Une seconde chance ?
En tandem avec la journaliste brésilienne Gabriela Costa, notre reporter a rencontré quatre habitantes de São Paulo : Aniely, 20 ans, noire et lesbienne, qui milite pour le droit à l’éducation ; Rebeca, une mère célibataire devenue la figure de proue du combat pour l’avortement ; Edna, chrétienne évangélique, qui, à 50 ans, a pu entamer des études supérieures ; Theresa, une septuagénaire sur le point de s’exiler en Amérique pour échapper au « communisme ». Leurs portraits dessinent le tableau d’une société fracturée et divisée.Temps de lecture : 4 minutes
En périphérie de São Paulo, la pauvreté s’entasse en couches. Bidonvilles, anciennes favelas, quartiers défavorisés se côtoient. Edna Pereira vit dans le quartier de Jardim Valquíria, au sud de la ville. Sa maison de guingois se dresse au tournant d’une rue goudronnée trouée de nids-de-poule, au milieu des débris de construction. Pudique, la quinquagénaire ne reçoit pas chez elle. Il y a des misères qui ne se montrent pas. Elle se demande pourquoi on s’intéresse à elle. Sa vie n’est que celle d’une femme noire de la périphérie, réceptionniste dans un centre médical, dont la priorité est de pourvoir aux besoins de son mari et de ses deux fils.
Edna est une illustration de la grande politique éducative de Lula. Cette année, elle a accompli un rêve auquel elle avait renoncé des dizaines d’années plus tôt, faute de moyens financiers : obtenir un diplôme universitaire. En 2015, à 49 ans, elle rejoignait les bancs de la faculté pour la première fois, grâce au FIES, un système de prêts mis en place par l’ancien chef d’État. Chaque soir pendant trois ans, elle a suivi des cours d’histoire à l’université Estácio de Sá, tout en continuant à travailler grâce à des horaires aménagés. Ce programme, qui concernait 40 % des étudiants de premier cycle universitaire en 2014, permet à ses bénéficiaires de payer uniquement les intérêts de leur prêt durant leur scolarité, soit 150 reais (31 euros) par trimestre. Le remboursement commence véritablement dix-huit mois après la fin du cursus et peut s’étendre sur une période trois fois plus longue que ce dernier.

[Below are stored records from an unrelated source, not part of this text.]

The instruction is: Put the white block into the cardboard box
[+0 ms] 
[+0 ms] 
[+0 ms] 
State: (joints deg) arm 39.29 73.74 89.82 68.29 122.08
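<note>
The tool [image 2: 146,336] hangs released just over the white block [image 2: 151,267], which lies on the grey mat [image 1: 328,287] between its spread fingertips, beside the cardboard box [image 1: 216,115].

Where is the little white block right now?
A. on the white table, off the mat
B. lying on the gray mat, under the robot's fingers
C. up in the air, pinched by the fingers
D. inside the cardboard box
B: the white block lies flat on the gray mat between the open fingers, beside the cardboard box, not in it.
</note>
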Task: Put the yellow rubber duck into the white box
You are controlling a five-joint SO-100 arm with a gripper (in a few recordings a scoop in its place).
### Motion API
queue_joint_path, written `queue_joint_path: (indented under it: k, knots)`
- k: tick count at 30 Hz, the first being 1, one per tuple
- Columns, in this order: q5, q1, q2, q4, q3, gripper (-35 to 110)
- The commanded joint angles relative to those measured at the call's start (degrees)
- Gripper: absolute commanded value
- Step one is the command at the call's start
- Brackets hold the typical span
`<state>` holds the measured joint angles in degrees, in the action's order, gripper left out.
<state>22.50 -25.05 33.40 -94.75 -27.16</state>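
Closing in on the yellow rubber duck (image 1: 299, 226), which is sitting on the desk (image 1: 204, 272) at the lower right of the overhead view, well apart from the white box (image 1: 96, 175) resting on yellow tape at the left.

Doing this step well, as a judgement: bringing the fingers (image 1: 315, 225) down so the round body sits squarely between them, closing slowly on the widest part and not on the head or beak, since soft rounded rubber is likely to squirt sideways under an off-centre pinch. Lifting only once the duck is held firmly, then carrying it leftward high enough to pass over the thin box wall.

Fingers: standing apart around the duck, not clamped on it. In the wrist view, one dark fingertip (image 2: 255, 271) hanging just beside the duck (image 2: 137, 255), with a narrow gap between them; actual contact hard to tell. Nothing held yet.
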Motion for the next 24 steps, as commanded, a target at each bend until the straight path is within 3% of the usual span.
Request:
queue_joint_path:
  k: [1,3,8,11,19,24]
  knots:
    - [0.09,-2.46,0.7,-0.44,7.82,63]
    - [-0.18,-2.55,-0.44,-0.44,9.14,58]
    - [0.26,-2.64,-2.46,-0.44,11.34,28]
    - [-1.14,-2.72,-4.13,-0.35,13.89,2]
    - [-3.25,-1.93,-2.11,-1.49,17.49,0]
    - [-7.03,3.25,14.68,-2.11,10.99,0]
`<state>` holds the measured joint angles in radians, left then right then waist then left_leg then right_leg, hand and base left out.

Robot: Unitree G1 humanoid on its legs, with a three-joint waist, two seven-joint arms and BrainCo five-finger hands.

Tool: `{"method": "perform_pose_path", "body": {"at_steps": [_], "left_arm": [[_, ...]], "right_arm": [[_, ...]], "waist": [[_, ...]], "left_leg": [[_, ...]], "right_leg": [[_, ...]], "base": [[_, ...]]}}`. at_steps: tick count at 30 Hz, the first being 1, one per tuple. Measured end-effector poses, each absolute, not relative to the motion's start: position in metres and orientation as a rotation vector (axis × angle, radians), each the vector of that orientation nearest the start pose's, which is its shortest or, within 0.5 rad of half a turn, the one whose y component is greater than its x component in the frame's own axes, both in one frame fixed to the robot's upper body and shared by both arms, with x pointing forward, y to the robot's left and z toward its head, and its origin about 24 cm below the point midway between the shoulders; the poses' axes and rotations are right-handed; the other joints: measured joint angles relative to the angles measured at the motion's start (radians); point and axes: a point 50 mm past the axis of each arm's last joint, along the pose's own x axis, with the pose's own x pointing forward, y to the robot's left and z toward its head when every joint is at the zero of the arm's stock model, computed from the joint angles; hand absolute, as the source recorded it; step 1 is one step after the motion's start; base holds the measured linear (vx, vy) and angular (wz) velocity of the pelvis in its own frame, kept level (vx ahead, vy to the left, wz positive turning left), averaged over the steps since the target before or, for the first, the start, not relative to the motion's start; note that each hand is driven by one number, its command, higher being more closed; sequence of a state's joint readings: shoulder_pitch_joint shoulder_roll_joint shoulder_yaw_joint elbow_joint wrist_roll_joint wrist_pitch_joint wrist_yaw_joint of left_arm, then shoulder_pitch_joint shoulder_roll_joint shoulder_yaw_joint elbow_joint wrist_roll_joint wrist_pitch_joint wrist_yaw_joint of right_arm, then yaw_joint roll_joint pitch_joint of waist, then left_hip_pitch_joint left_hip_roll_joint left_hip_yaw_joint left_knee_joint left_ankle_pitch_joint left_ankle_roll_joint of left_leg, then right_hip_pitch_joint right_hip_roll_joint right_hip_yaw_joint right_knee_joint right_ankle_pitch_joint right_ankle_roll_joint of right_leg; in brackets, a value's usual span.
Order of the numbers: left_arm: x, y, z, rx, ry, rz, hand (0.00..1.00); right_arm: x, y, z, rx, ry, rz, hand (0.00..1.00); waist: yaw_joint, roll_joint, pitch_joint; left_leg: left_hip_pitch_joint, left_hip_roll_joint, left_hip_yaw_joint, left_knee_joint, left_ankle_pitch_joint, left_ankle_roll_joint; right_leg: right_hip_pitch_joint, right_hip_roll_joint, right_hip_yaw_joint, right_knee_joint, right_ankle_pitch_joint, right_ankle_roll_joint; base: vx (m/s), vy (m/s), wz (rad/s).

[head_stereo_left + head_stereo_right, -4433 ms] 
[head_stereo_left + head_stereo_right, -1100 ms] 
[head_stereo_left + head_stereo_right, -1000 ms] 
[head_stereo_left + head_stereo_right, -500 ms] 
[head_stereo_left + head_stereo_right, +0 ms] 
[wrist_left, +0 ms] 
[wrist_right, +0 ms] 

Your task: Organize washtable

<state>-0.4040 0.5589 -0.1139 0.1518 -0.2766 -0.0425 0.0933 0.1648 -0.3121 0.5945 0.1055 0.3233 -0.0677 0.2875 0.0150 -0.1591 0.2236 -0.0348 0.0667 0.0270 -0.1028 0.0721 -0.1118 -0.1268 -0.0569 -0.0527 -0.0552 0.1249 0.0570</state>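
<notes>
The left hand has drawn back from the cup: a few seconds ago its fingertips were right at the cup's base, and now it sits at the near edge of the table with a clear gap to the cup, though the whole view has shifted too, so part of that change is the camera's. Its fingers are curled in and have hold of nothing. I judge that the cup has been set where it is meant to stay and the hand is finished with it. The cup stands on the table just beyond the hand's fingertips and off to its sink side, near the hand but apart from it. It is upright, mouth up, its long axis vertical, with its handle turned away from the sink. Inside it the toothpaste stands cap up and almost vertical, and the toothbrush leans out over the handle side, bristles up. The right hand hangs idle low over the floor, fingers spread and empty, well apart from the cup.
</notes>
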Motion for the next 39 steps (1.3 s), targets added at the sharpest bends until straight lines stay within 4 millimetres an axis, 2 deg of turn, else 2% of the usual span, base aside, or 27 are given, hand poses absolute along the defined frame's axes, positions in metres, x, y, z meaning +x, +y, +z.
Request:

« Étudier m’a permis d’ouvrir mon esprit. C’est une grande chance », raconte Edna. Si elle a choisi l’histoire, c’est parce que « l’Église y fait souvent référence ». Membre du mouvement évangélique, comme plus de 22 % de la population brésilienne, elle enseigne la religion aux jeunes croyants depuis trente ans. Les débats avec son professeur athée l’ont nourrie et, désormais, elle se sent « davantage capable de contextualiser les choses ».
Si elle « ne nie pas l’impact de la politique de Lula » sur son accès à cette éducation tardive, Edna refuse de voter pour son parti le 7 octobre prochain. Favorable à l’avortement et aux droits des homosexuels, « son idéologie va à l’encontre de celle de l’Église ». Inéligible à la bolsa família malgré ses revenus modestes, elle n’a jamais senti l’impact de sa politique économique. Edna n’offrira pas pour autant sa voix « au détestable » Jair Bolsonaro, contrairement à de nombreux membres de son Église. « Cet homme propage la haine partout où il va. Je préfère m’abstenir de voter cette fois », explique cette femme prête à payer une amende symbolique de 3,5 reais (70 centimes d’euros) à chaque tour pour manquement à son devoir citoyen.
À 52 ans, Edna a retrouvé un emploi dans un centre d’appels téléphoniques. Elle travaille de nuit et gagne moins bien sa vie qu’auparavant. Elle a étudié pour devenir professeure d’histoire mais n’a pour le moment pas trouvé de travail. « Je suis de toute manière trop âgée pour envisager une carrière », se résigne-t-elle. Edna ne demandait qu’à réaliser son rêve de jeunesse, sans pour autant rêver d’une nouvelle vie.